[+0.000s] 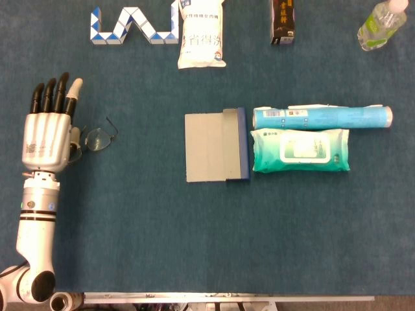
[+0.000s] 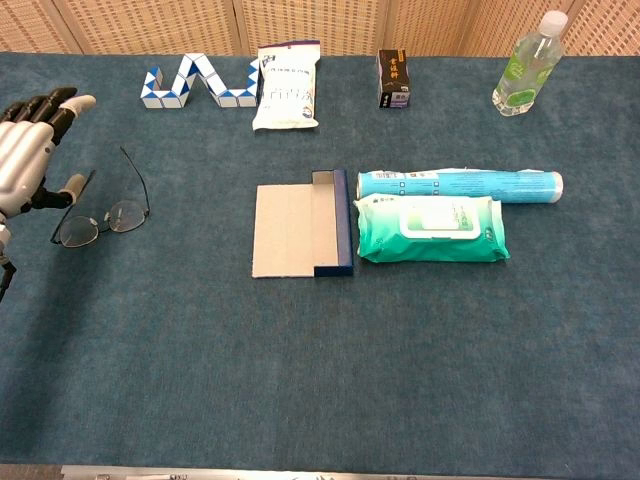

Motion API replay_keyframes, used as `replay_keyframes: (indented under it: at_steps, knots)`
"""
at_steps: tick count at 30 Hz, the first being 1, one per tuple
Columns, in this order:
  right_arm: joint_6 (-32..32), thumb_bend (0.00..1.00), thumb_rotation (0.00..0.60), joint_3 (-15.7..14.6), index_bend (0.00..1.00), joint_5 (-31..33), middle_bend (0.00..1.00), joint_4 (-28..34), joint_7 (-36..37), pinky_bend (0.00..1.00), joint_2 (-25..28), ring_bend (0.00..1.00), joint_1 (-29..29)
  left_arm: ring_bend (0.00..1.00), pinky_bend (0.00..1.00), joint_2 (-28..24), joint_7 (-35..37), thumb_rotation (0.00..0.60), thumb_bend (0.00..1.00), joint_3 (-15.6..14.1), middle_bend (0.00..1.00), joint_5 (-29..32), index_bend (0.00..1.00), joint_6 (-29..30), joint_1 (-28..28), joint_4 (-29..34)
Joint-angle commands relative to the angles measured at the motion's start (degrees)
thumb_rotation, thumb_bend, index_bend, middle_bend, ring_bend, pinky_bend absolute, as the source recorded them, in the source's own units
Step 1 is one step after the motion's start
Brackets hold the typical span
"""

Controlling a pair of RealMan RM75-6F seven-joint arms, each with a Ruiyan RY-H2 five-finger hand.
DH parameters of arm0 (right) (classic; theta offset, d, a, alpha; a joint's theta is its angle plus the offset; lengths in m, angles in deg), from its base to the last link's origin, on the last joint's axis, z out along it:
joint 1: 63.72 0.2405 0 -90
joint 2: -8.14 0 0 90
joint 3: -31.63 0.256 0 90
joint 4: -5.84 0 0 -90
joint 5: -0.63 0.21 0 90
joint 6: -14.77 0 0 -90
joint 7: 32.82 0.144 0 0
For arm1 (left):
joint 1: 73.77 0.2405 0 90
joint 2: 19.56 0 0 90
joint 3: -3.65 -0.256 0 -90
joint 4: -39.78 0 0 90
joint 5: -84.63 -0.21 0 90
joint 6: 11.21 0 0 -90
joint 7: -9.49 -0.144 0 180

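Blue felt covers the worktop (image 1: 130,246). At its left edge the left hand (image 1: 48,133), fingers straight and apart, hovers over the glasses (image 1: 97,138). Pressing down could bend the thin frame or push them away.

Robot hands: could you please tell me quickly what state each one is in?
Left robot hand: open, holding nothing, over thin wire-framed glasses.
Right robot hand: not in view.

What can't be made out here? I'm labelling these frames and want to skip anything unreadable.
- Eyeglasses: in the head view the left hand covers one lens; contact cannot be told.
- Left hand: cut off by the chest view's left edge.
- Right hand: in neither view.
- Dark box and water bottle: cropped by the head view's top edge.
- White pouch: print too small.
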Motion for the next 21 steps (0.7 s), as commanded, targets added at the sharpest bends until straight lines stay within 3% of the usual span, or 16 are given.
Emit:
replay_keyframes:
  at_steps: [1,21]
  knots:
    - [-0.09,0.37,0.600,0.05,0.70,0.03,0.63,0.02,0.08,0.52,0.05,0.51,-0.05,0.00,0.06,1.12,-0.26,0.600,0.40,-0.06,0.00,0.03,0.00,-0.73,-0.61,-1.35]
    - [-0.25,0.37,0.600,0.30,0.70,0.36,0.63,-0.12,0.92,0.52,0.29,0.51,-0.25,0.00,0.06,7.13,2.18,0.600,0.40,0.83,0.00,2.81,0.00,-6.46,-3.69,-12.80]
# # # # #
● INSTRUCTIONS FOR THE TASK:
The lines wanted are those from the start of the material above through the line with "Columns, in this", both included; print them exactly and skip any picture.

● WORKED SOLUTION:
[+0.000s] 
[+0.000s] 

Motion API replay_keyframes, used as `replay_keyframes: (indented under it: at_steps, knots)`
"""
at_steps: tick count at 30 Hz, the first being 1, one per tuple
Columns, in this order:

No additional output will be generated.